Interactive Games and Activities
"The Trail to Freedom in the 1850s." Remember the fun of the "Choose Your Own Adventure Books?" The Gilder Lehrman Institute of American History, through their online journal, History Now, has created one such adventure. Players imagine they are a slave trying to escape their South Carolina plantation and make it to freedom in Canada. Their choices along the way determine if they are successful or not!
"School History." This website is based in England, so some of the material might not be applicable to the level of a US history course. There are a quite a few different topics, arranged into question and answer games of similar formats: answer 15 questions correct in a row, and build a trebuchet to fling your teacher away, answer 10 correct and make your teacher walk the plank (lots of bad stuff for the teacher, I suppose!). There are some spelling errors in the questions and answers, but do seem to be something kids would enjoy using to review certain eras or issues.
"iCivics." From Mike Holden. Games such as "Executive Command" (be President for a day), "Supreme Decision" (be a member of the Supreme Court), and "LawCraft" (be a member of Congress) - as well as many others - give students an interactive and fun way to learn how government operates in America. Appropriate for 8th graders.

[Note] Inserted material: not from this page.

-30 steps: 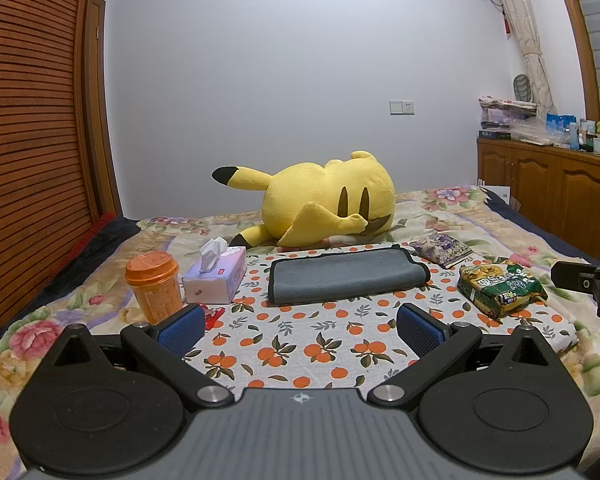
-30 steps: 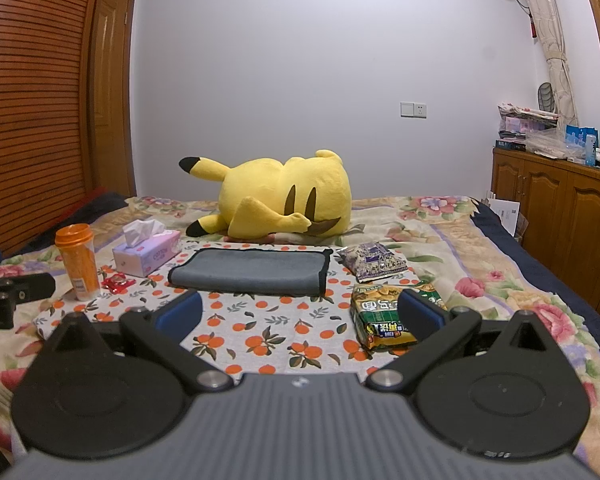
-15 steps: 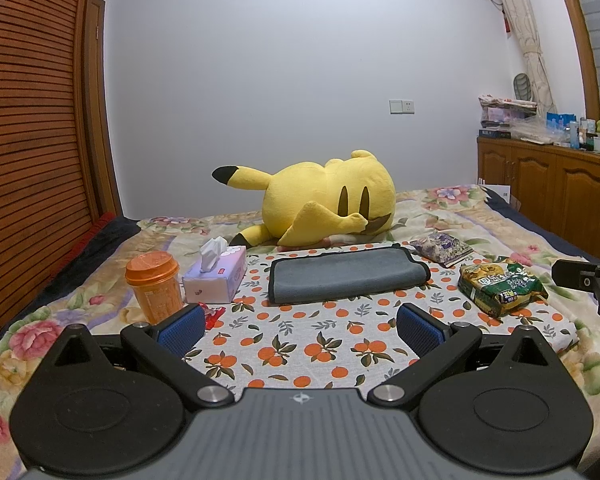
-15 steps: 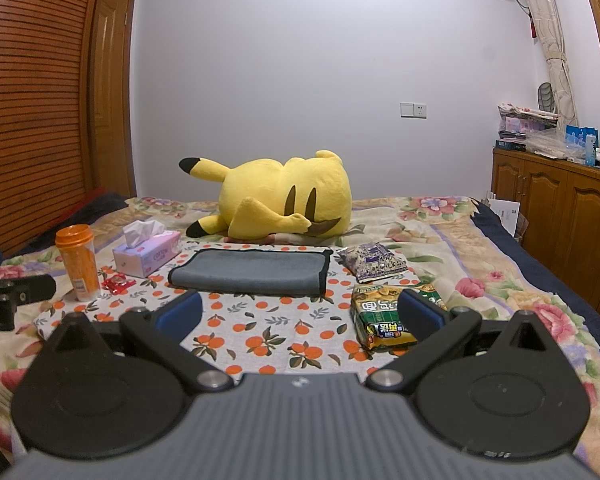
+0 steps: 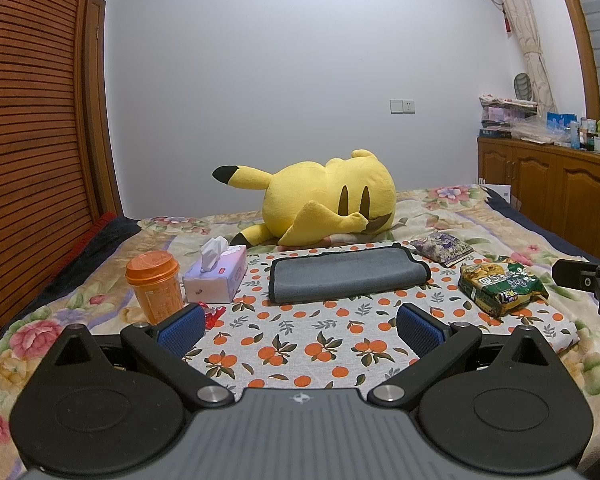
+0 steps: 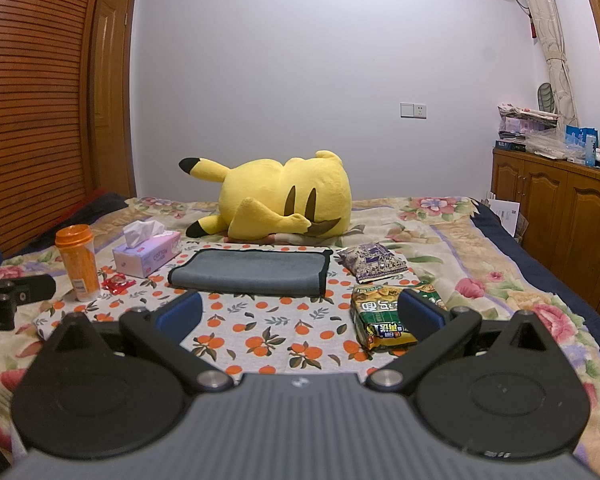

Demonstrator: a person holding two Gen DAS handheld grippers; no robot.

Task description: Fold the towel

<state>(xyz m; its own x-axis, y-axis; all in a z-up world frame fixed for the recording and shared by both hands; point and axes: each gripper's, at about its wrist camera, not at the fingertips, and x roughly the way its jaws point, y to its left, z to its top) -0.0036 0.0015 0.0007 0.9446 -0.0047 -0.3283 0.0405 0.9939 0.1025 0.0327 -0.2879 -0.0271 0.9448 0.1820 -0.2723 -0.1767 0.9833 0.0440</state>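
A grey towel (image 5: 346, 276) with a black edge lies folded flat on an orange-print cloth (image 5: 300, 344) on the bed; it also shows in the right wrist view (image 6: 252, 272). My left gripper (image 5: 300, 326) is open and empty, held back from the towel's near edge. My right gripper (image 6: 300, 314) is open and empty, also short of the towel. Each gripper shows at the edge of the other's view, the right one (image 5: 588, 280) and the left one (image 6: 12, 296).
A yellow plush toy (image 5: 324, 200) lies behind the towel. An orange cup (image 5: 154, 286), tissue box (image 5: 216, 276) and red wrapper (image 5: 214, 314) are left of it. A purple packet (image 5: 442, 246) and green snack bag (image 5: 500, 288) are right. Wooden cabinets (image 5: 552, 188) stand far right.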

"Mission US." From Mike Holden. This multimedia project has gamers playing as Nat Wheeler, a printer's apprentice in Boston in the early 1770s. While Wheeler travels around the city, players must make choices to decide whose side Wheeler will be on. Part one is available, and future "Missions" are set to be released soon. Although the game is free to play online or download (it is a project of the NEH and the CPB), students must first register to be able to play. Appropriate for 8th graders.